Having Elo ratings for teams over all time is cool, but how do we know that it’s meaningful? Sure, we can look at the Stanley Cup winning team each year, and see that they typically have a good rating. Or, we can anicdotally look back at our favourite team, remember how good or bad they were for a few seasons in the past, and see that they were near the top or the bottom of the pile at that point in time.
For example, here’s a plot of the Stanley Cup (or, at least the season championship) winning team’s rating and the average rating of the league(s) at that time. Remember, I have WHA data mixed in, you’ll notice that the Houston Aeros fit through the cracks on this quick analysis. And, because the teams history is carried through under their current name, you can see that Arizona Coyotes won the championship at one time (1976 WHA as the Winnipeg Jets). You can see that the winning team is typically ranked much better than the average, as expected.
But, there should be some quantitative things we can check to make sure that a) ratings make a difference in how teams do, and b) if we use it to make predictions, that those have at least some value.
First, we’ll extract the Elo rating for each team going into a game.
Having done that (warning, this is a slow implementation, speeding it up would be very very helpful), we can try making some plots of Elo vs. different aspects of the games’ result. Let’s start with simply looking at the predictive power for each game
#plot scatter of elo adv. (including home) by win proportion.
Is it predictive? Yes…. Is it strongly predictive? I’d say no. There are pleanty of examples where the better team loses, or the worse team wins. At some point there was a team that was rated over 400 points higher, and lost. Similarly, there are pleanty of examples of teams over 300 points worse and losing.
The thing is, we don’t know by what margins these teams won or lost. Maybe we can get more of that information out of a goal differential relationship.
That looks much better. There are many examples of teams with better ratings losing, but they typically don’t lose by much. The inverse is true too.
We can look at the data and say, with more confidence, that there is a loose relationship between Elo rating differential and goal differential. While there’s still lots of uncertainty (as with all macro prediction schemes), there is a relationship.
For those who are curious, the equation of that line of best fit is y=10.3985427293911x-5.45446888161381.

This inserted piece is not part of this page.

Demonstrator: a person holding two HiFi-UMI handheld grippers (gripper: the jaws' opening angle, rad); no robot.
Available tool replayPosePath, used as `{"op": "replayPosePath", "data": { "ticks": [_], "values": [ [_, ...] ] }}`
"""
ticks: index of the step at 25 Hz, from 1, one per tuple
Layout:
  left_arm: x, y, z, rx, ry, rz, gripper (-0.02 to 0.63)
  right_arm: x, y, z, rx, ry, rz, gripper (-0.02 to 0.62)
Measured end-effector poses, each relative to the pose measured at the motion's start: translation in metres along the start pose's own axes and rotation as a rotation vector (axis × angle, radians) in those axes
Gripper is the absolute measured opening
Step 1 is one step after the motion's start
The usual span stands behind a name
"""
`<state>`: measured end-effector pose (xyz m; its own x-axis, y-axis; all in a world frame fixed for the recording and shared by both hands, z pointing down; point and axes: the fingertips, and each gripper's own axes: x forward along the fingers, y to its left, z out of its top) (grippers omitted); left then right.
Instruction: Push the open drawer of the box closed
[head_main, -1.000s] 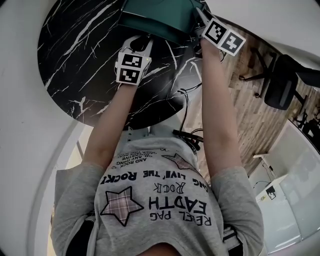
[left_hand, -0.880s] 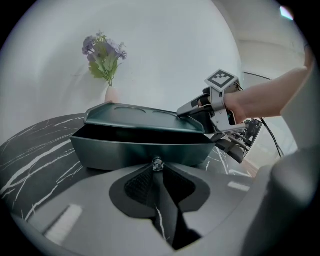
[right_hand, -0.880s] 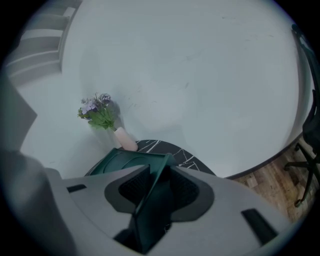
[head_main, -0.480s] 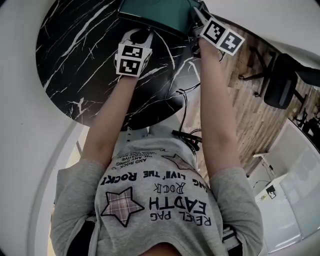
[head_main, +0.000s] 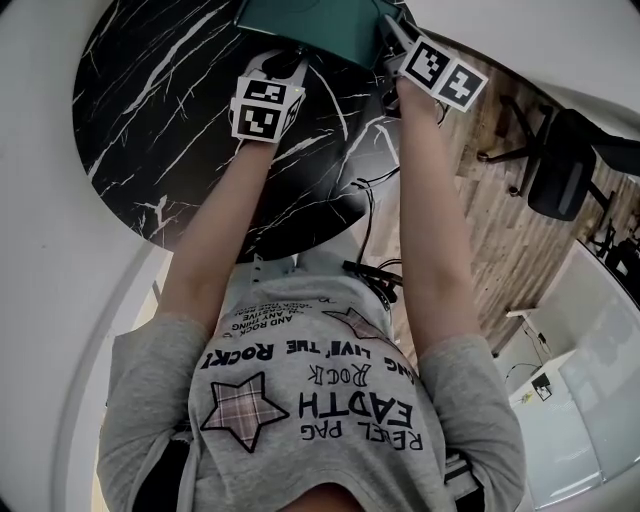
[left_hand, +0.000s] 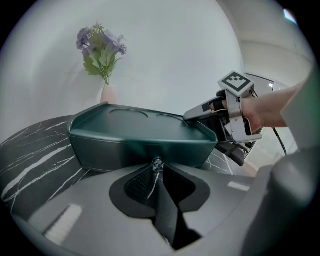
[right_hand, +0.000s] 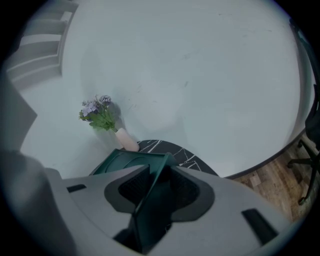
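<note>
The round black marble table (head_main: 150, 130) carries the green box (left_hand: 140, 125) at its far edge, with a vase of flowers (left_hand: 106, 75) standing behind the box near the white wall. The right gripper (right_hand: 159, 172) is clamped on the box's upper right corner, the green wall pinched between its jaws. The left gripper (left_hand: 156, 172) meets the drawer front (left_hand: 120, 150), its jaws drawn nearly together on the small knob (left_hand: 157, 163); the views do not show how far the drawer stands out.
</note>
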<state>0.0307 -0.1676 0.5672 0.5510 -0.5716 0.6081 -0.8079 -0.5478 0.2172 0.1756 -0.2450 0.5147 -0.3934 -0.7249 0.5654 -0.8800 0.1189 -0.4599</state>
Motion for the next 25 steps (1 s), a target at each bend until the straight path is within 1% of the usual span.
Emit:
{"op": "replayPosePath", "data": {
  "ticks": [5,8,12,16,18,19,20,21,25],
  "values": [
    [0.000,0.001,0.001,0.011,0.007,-0.001,0.072,0.001,0.001,0.000,-0.005,0.008,0.004,0.129],
    [0.000,0.000,0.001,0.037,-0.001,-0.008,0.074,0.000,0.001,0.001,-0.010,0.005,0.008,0.129],
    [-0.002,-0.001,0.000,0.015,0.011,-0.046,0.075,0.001,0.000,0.001,-0.009,0.008,0.012,0.129],
    [-0.010,0.000,0.001,0.025,0.016,-0.032,0.081,0.000,0.001,0.002,-0.012,0.004,0.015,0.129],
    [-0.018,0.004,0.003,0.040,0.002,-0.009,0.079,-0.001,0.000,0.002,-0.018,0.002,0.018,0.129],
    [-0.023,0.007,0.005,0.044,-0.007,-0.001,0.067,-0.001,0.000,0.002,-0.019,-0.002,0.021,0.129],
    [-0.028,0.010,0.007,0.044,-0.018,0.000,0.030,-0.001,0.000,0.002,-0.021,-0.008,0.023,0.129],
    [-0.033,0.013,0.010,0.041,-0.030,-0.001,0.009,-0.001,0.000,0.002,-0.024,-0.015,0.023,0.129],
    [-0.054,0.029,0.026,0.027,-0.081,0.013,0.009,-0.003,0.003,0.005,-0.083,-0.044,0.003,0.129]
  ]
}}
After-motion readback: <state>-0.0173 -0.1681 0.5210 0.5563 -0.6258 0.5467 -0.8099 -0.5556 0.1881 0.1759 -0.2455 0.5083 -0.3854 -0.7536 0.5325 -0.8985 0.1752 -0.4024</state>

One other thing we can do is plot proportion of wins, losses and ties by Elo Difference:
Wow! Serious correllation here. It’s important to note that Wins include overtime, but not shootout wins, similarly with losses. Shootouts and proper ties are handled as draws. We can see as well that the sum of the linear best fits is quite close to one (about 0.95) and has only a very slight slope (approximately 10e-5), as we would expect for corellations of all data.